Ratio of Debt to Income

Lenders use a ratio called "debt to income" to decide the most you can pay monthly after your other recurring debts are paid.

How to figure your qualifying ratio

Typically, underwriting for conventional mortgages needs a qualifying ratio of 28/36. FHA loans are less restrictive, requiring a 29/41 ratio.

The first number in a qualifying ratio is the maximum amount (as a percentage) of your gross monthly income that can be spent on housing (including principal and interest, PMI, homeowner's insurance, property tax, and HOA dues).

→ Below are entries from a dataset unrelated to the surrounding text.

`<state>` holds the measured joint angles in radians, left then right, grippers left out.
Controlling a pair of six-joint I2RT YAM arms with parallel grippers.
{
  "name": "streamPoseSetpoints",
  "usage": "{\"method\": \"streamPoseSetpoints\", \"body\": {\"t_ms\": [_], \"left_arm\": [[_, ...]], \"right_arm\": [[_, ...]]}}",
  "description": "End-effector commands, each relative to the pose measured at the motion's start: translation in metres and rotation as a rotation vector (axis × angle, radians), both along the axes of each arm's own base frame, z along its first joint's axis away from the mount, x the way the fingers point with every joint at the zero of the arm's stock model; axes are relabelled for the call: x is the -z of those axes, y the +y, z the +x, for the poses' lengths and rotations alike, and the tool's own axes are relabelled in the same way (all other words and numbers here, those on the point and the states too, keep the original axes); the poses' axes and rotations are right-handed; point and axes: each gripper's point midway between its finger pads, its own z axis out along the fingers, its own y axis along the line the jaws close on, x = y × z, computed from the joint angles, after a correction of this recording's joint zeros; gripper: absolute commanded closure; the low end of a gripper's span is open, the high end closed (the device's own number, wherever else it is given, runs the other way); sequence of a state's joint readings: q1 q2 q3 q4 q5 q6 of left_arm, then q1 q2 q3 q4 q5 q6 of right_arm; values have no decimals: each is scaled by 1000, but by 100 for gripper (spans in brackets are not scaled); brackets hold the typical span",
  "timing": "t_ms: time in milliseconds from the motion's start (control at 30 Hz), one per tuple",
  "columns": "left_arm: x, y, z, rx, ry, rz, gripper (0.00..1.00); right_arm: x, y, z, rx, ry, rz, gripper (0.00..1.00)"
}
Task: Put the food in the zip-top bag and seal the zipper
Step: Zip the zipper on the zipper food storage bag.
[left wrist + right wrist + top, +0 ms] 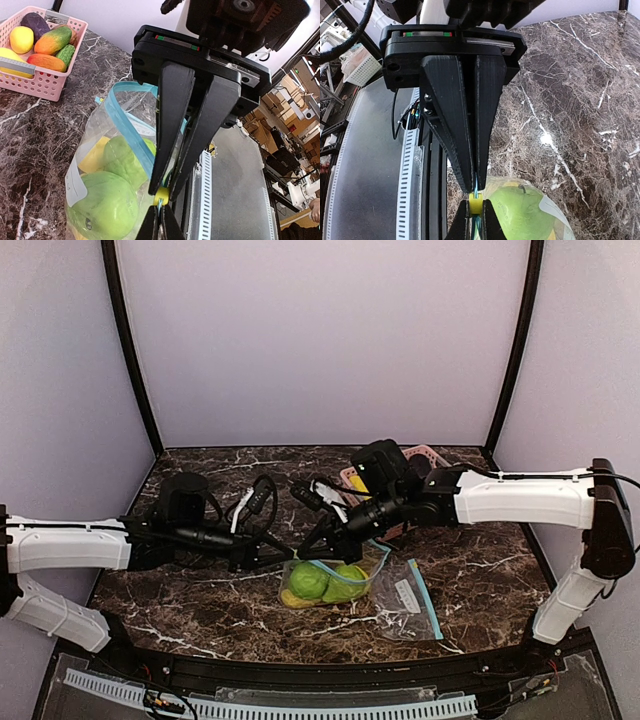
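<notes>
The clear zip-top bag point(400, 595) lies at the table's middle front with its blue zipper point(131, 130) still parted into a loop. Inside are two green fruits point(102, 210) point(347, 583) and a yellow piece point(95, 155). My left gripper point(161, 192) point(292, 556) is shut on the yellow slider point(161, 196) at the zipper's end. My right gripper point(476, 187) point(322, 538) is shut on the blue zipper strip right beside the slider point(475, 203), tip to tip with the left fingers point(461, 225). A green fruit point(530, 215) shows through the bag below.
A pink lattice basket point(45, 85) stands at the back right, partly hidden behind the right arm in the top view point(428, 453). It holds a purple point(35, 22), a yellow point(21, 40), an orange-green point(52, 41) and an orange-red point(46, 62) toy. The table's front rail point(300, 670) is close.
</notes>
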<state>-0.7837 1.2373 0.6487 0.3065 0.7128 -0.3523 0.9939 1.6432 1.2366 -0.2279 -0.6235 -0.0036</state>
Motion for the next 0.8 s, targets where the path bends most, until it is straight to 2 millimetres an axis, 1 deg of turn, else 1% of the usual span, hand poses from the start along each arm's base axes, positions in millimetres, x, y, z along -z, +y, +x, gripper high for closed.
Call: {"method": "streamPoseSetpoints", "body": {"t_ms": [0, 267, 400, 600, 767], "left_arm": [[-10, 7, 6, -66, -60, -25, 99], [-11, 12, 5, -77, -67, -9, 99], [-9, 13, 5, -80, -66, 3, 100], [-11, 13, 5, -77, -78, 0, 99], [-12, 12, 2, -60, -79, -4, 99]], "right_arm": [[2, -13, 0, 22, -18, -31, 100], [14, -27, 2, 43, -10, -104, 100], [15, -32, 3, 53, -15, -123, 100], [16, -40, 4, 72, -20, -152, 100], [13, -42, 3, 78, -26, -146, 100]]}}
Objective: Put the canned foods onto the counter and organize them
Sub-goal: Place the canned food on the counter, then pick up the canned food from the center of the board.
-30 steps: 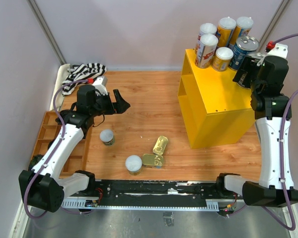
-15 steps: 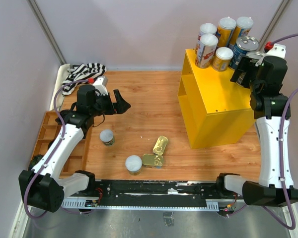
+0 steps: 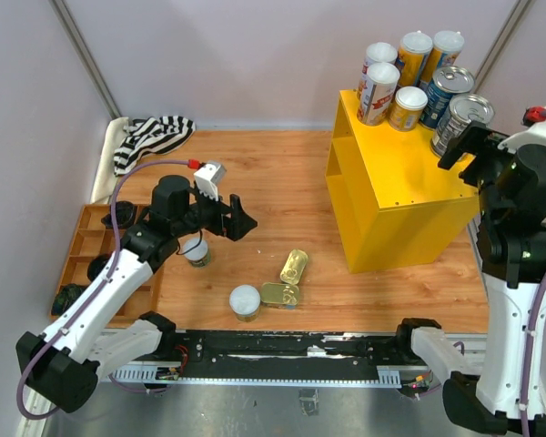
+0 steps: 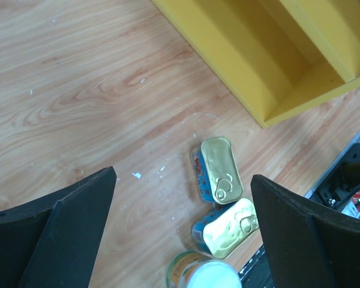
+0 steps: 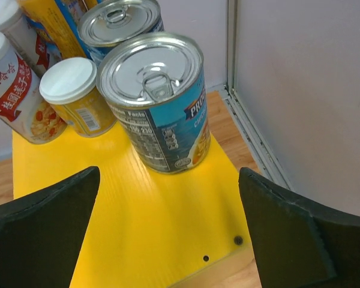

The second number in the ratio is what percent of your gross income every month which can be applied to housing expenses and recurring debt. Recurring debt includes payments on credit cards, auto/boat payments, child support, etcetera.

Examples:

A 28/36 ratio

  • Gross monthly income of $6,500 x .28 = $1,820 can be applied to housing
  • Gross monthly income of $6,500 x .36 = $2,340 can be applied to recurring debt plus housing expenses

With a 29/41 (FHA) qualifying ratio

  • Gross monthly income of $6,500 x .29 = $1,885 can be applied to housing
  • Gross monthly income of $6,500 x .41 = $2,665 can be applied to recurring debt plus housing expenses

If you'd like to calculate pre-qualification numbers with your own financial data, feel free to use our very useful Mortgage Pre-Qualification Calculator.

Guidelines Only

Don't forget these are only guidelines. We'd be thrilled to pre-qualify you to determine how much you can afford.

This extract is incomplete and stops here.